§ ASSIGNMENT:
Once every line in the data that follows has been checked for the word "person", give only the number of lines that hold it.

Items listed in a dataset

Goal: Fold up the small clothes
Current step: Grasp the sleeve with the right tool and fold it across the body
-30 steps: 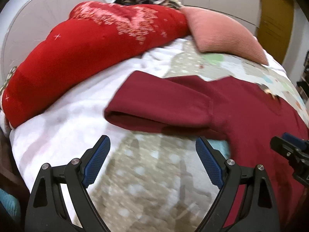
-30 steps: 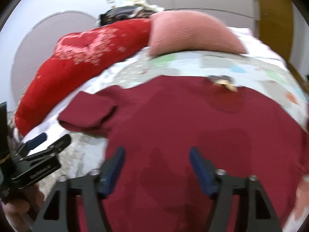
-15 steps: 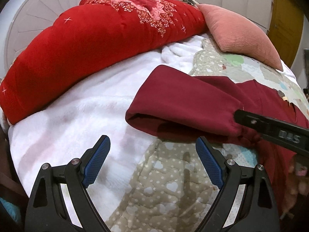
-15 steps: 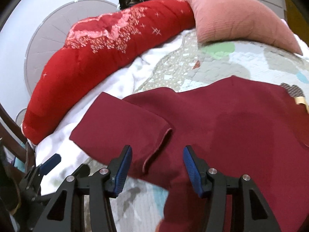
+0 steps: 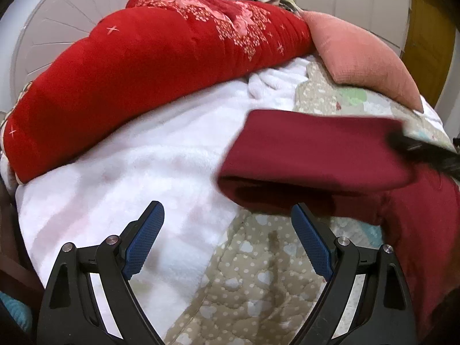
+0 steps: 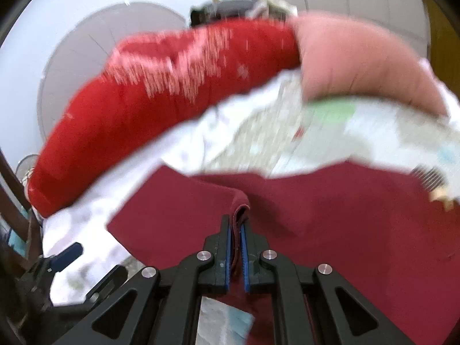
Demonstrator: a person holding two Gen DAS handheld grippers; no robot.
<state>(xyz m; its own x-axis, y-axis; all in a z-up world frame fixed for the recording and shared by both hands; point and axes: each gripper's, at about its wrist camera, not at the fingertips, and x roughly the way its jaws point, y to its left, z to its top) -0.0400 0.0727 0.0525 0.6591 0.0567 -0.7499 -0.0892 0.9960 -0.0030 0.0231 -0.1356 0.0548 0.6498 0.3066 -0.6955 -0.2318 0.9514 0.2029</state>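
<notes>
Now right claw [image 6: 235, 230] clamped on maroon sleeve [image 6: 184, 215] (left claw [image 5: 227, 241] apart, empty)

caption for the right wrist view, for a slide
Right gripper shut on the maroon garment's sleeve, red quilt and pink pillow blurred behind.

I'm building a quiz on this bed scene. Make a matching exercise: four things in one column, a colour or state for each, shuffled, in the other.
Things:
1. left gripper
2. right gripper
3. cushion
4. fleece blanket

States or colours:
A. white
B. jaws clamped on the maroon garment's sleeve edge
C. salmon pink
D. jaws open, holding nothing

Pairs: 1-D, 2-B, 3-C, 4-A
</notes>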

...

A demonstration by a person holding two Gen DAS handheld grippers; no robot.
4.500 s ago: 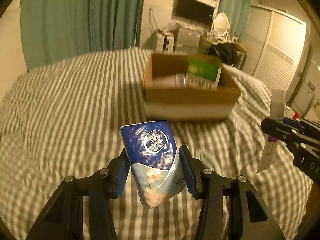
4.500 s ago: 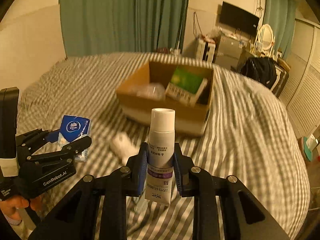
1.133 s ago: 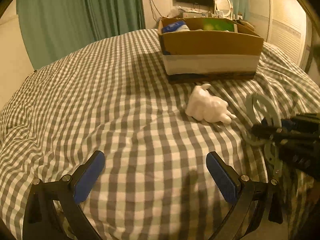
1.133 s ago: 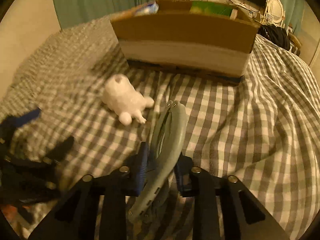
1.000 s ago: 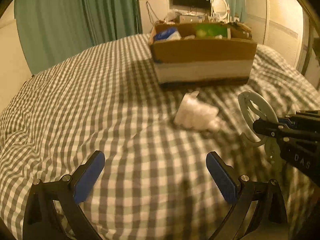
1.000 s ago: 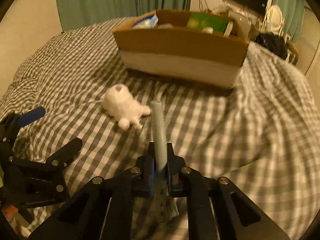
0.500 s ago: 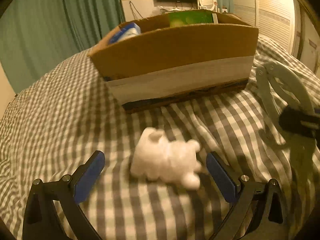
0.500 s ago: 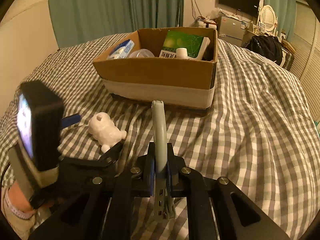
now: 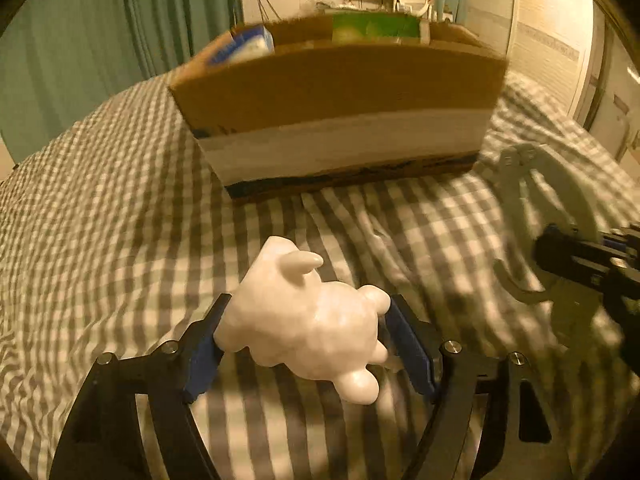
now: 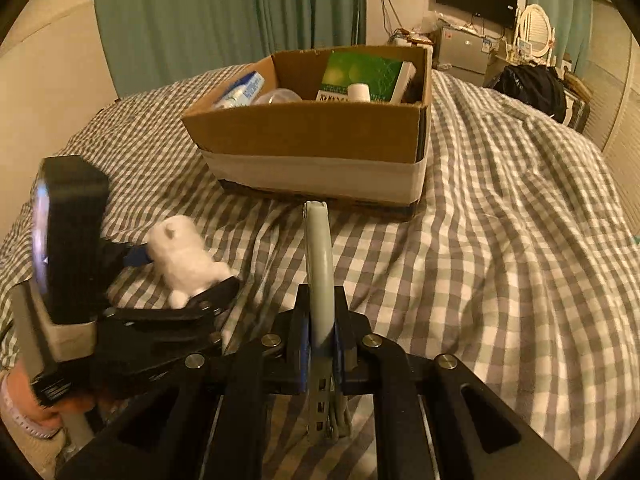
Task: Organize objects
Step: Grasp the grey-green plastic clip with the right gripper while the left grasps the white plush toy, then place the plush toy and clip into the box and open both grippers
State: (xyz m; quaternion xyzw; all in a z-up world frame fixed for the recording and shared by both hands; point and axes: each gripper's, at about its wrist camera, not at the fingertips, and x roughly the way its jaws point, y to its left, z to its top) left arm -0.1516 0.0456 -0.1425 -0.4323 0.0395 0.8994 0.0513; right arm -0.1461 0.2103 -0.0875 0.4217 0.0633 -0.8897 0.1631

§ THE COMPLETED TASK:
2